***** SUPPLIED INFORMATION *****

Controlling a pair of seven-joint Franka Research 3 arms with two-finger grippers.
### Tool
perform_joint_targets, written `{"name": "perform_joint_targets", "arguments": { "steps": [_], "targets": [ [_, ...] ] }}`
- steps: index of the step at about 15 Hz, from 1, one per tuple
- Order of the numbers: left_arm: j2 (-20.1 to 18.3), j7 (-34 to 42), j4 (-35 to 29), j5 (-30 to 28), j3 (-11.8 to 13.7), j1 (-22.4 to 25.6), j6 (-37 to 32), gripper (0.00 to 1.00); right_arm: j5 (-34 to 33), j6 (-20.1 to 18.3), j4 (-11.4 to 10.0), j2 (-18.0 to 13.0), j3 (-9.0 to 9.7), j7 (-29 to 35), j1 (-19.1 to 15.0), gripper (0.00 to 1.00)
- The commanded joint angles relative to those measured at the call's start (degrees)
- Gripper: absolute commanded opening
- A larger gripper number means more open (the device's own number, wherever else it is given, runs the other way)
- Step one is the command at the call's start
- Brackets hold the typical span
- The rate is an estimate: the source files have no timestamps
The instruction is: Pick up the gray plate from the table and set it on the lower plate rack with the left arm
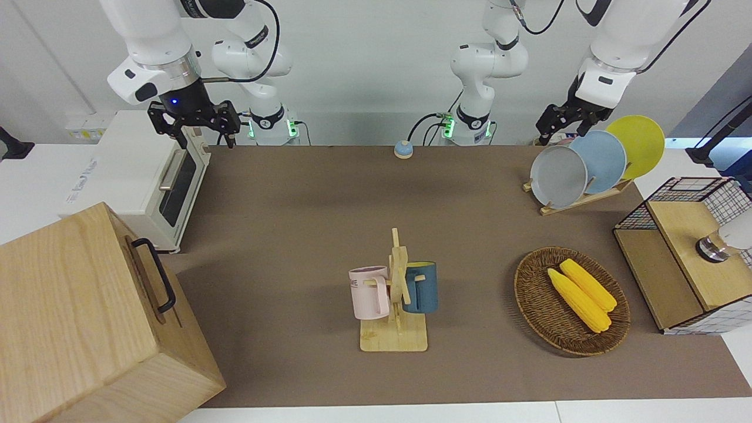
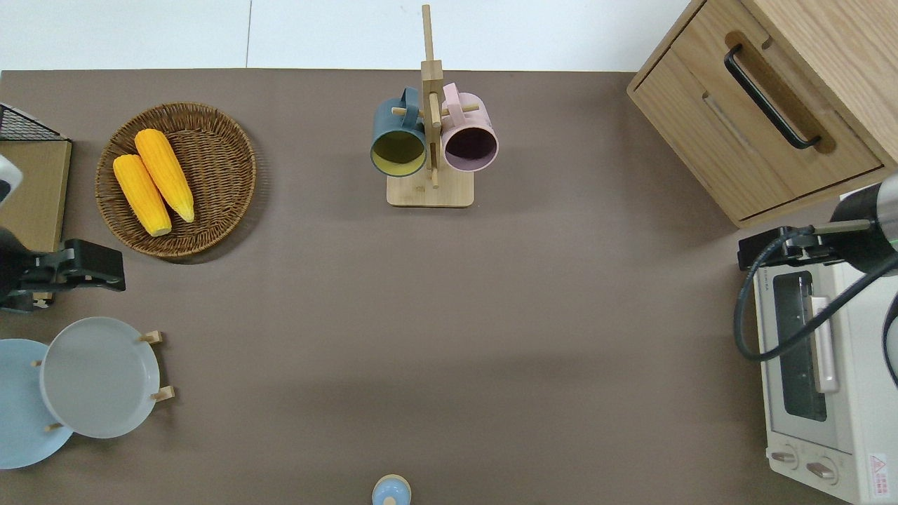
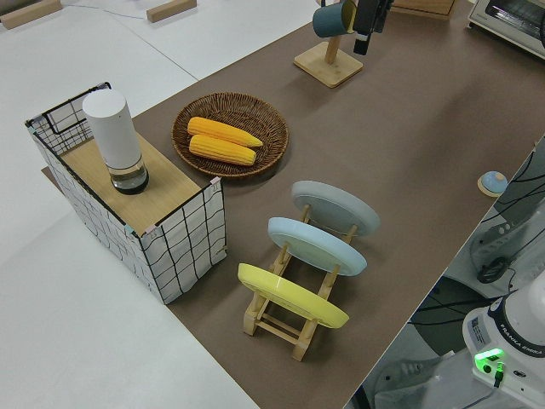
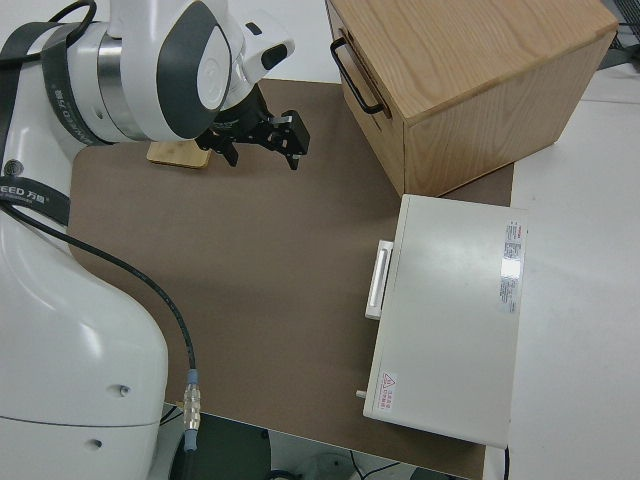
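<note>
The gray plate (image 1: 558,176) stands tilted in the lowest slot of the lower plate rack (image 1: 578,201), beside the light blue plate (image 1: 606,160). It also shows in the overhead view (image 2: 98,376) and the left side view (image 3: 335,209). My left gripper (image 1: 562,134) is open and empty, up in the air and apart from the plate. In the overhead view the left gripper (image 2: 70,277) is over the table between the rack's pegs (image 2: 163,394) and the wicker basket (image 2: 210,147). My right gripper (image 1: 200,132) is parked and open.
A yellow plate (image 1: 637,144) fills the rack's top slot. The basket holds two corn cobs (image 1: 581,296). A wire crate (image 1: 687,252) stands at the left arm's end. A mug stand (image 1: 396,294), toaster oven (image 1: 141,176), wooden cabinet (image 1: 76,317) and blue bell (image 1: 403,149) are also on the table.
</note>
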Motion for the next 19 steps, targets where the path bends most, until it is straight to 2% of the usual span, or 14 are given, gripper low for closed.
{"name": "perform_joint_targets", "arguments": {
  "steps": [1, 3, 8, 11, 13, 19],
  "targets": [
    [-2.35, 4.03, -0.87, -0.82, 1.63, 0.45, 0.67, 0.99, 0.15, -0.05, 0.37, 0.02, -0.34, 0.22, 0.41, 0.983],
    [-2.79, 4.04, -2.01, -0.02, 1.54, 0.27, 1.28, 0.99, 0.15, -0.05, 0.37, 0.02, -0.34, 0.22, 0.41, 0.983],
    [-5.25, 4.04, -10.37, 0.07, 3.03, -1.74, 9.8, 0.99, 0.15, -0.05, 0.37, 0.02, -0.34, 0.22, 0.41, 0.983],
    [-4.99, 4.04, -10.55, -0.02, 4.88, -4.12, 10.16, 1.0, 0.15, -0.05, 0.37, 0.02, -0.34, 0.22, 0.41, 0.983],
    [-4.81, 4.3, -10.02, 0.07, 4.18, -4.47, 9.11, 1.0, 0.15, -0.05, 0.37, 0.02, -0.34, 0.22, 0.41, 0.983],
    [-4.99, 3.86, -10.11, 0.07, 4.18, -4.74, 8.05, 1.0, 0.15, -0.05, 0.37, 0.02, -0.34, 0.22, 0.41, 0.983]
  ]
}}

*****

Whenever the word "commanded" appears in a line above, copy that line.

**WRITTEN SOLUTION**
- The commanded joint angles relative to those measured at the call's start (degrees)
- Gripper: absolute commanded opening

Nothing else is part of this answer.